In the case above we load a dictionary based on its name. You can of course also load dictionaries based on a specific file, that's a bit more work:
.. code-block:: cpp
std::filesystem::ifstream dictFile("/tmp/my-dictionary.dic");
auto &validator = cif::parse_dictionary("my-dictionary", dictFile);
cif::file f("1cbs.cif.gz");
// assign the validator
f.set_validator(&validator);
// alternatively, load it by name
f.load_dictionary("my-dictionary");
if (not f.is_valid())
std::cout << "This file is not valid\n";
Creating your own dictionary is a lot of work, especially if you are only extending an existing dictionary with a couple of new categories or items. So, what you can do is extend a loaded validator like this (code taken from DSSP):
.. code-block:: cpp
// db is a cif::datablock reference containing an mmCIF file with DSSP annotations
auto &validator = const_cast<cif::validator &>(*db.get_validator());
if (validator.get_validator_for_category("dssp_struct_summary") == nullptr)
{
auto dssp_extension = cif::load_resource("dssp-extension.dic");
if (dssp_extension)
cif::extend_dictionary(validator, *dssp_extension);
}
.. note::
In the example above we're loading the data using :doc:`/resources`. See the documentation on that for more information.
If a validator has been assigned to a file, assignments to items are checked for valid data. So the following code will throw an exception (see: :ref:`_atom_site-label`):
.. code-block:: cpp
auto rh = atom_site.front();
rh["Cartn_x"] = "foo";
Linking
-------
Based on information recorded in dictionary files (see :ref:`Validation`) you can locate linked records in parent or child categories.

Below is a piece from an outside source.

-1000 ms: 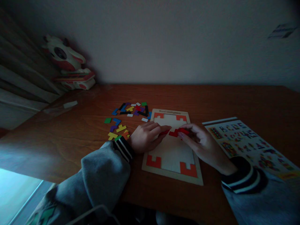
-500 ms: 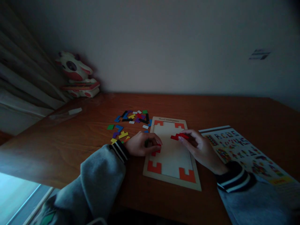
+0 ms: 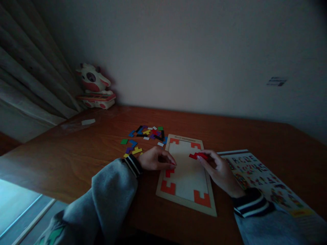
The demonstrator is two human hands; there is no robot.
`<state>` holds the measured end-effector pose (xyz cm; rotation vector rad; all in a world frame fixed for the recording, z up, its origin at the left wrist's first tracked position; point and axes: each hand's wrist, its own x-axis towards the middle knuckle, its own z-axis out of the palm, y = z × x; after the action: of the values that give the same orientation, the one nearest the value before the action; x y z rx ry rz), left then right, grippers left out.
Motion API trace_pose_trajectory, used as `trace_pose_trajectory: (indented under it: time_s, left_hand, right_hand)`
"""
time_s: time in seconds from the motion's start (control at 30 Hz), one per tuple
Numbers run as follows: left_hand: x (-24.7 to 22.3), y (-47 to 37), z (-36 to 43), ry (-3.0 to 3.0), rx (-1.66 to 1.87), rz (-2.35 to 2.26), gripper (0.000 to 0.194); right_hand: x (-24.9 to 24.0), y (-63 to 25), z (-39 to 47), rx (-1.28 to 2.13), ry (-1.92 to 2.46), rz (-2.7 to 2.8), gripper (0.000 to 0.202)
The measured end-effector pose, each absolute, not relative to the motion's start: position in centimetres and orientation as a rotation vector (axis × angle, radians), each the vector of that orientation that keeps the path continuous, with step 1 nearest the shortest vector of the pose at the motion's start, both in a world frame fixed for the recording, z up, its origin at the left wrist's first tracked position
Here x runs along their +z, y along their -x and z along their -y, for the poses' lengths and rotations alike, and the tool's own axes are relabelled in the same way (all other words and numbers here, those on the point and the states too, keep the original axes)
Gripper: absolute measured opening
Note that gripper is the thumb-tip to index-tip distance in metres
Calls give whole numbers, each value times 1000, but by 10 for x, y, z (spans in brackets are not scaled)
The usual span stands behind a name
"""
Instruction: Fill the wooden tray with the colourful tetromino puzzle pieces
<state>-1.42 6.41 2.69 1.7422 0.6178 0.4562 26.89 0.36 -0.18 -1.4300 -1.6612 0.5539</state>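
A wooden puzzle tray (image 3: 187, 208) lies in front of me, with an orange-red piece in each of its corners. My left hand (image 3: 157, 159) is over the tray's left side, thumb and fingers pinched together on a red puzzle piece (image 3: 169, 173) that lies inside the left edge. Part of that piece is hidden under the fingertips. Above the right side of the tray, my right hand (image 3: 217, 168) holds red puzzle pieces (image 3: 196, 156) between thumb and fingers; how many is unclear. The tray's middle shows its pale base.
Loose coloured puzzle pieces (image 3: 137, 150) are scattered left of the tray. A printed pattern sheet (image 3: 270, 180) lies to the right, partly under my right sleeve. A cow-shaped toy (image 3: 95, 85) stands at the back left by the curtain (image 3: 33, 81). The wall borders the table's back.
The view has tilted and shifted slightly. More of the red piece shows below my left fingertips. My right hand keeps its red pieces over the tray's right side.
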Motion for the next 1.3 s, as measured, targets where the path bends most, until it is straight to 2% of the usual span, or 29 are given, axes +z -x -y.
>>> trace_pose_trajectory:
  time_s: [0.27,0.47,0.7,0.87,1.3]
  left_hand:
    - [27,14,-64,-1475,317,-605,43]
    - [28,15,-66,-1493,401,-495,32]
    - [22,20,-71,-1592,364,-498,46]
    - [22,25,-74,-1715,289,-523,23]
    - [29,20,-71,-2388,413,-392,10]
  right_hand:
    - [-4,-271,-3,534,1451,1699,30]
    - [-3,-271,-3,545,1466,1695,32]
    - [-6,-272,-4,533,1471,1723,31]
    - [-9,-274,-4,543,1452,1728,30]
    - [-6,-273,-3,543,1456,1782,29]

To make this example not too complex, lets assume the following example file:
.. code-block:: cif
data_test
loop_
_cat_1.id
_cat_1.name
_cat_1.desc
1 aap Aap
2 noot Noot
3 mies Mies
loop_
_cat_2.id
_cat_2.name
_cat_2.num
_cat_2.desc
1 aap 1 'Een dier'
2 aap 2 'Een andere aap'
3 noot 1 'walnoot bijvoorbeeld'
And we have a dictionary containing the following link definition:
.. code-block:: cif
loop_
_pdbx_item_linked_group_list.parent_category_id
_pdbx_item_linked_group_list.link_group_id
_pdbx_item_linked_group_list.parent_name
_pdbx_item_linked_group_list.child_name
_pdbx_item_linked_group_list.child_category_id
cat_1 1 '_cat_1.name' '_cat_2.name' cat_2
So, there are links between *cat_1* and *cat_2* based on the value in items named *name*. Using this information, we can now locate children and parents:
.. code-block:: cpp
// Assuming the file was loaded in f:
auto &cat1 = f.front()["cat_1"];
auto &cat2 = f.front()["cat_2"];
auto &cat3 = f.front()["cat_3"];
// Loop over all ape's in cat2
for (auto r : cat1.get_children(cat1.find1("name"_key == "aap"), cat2))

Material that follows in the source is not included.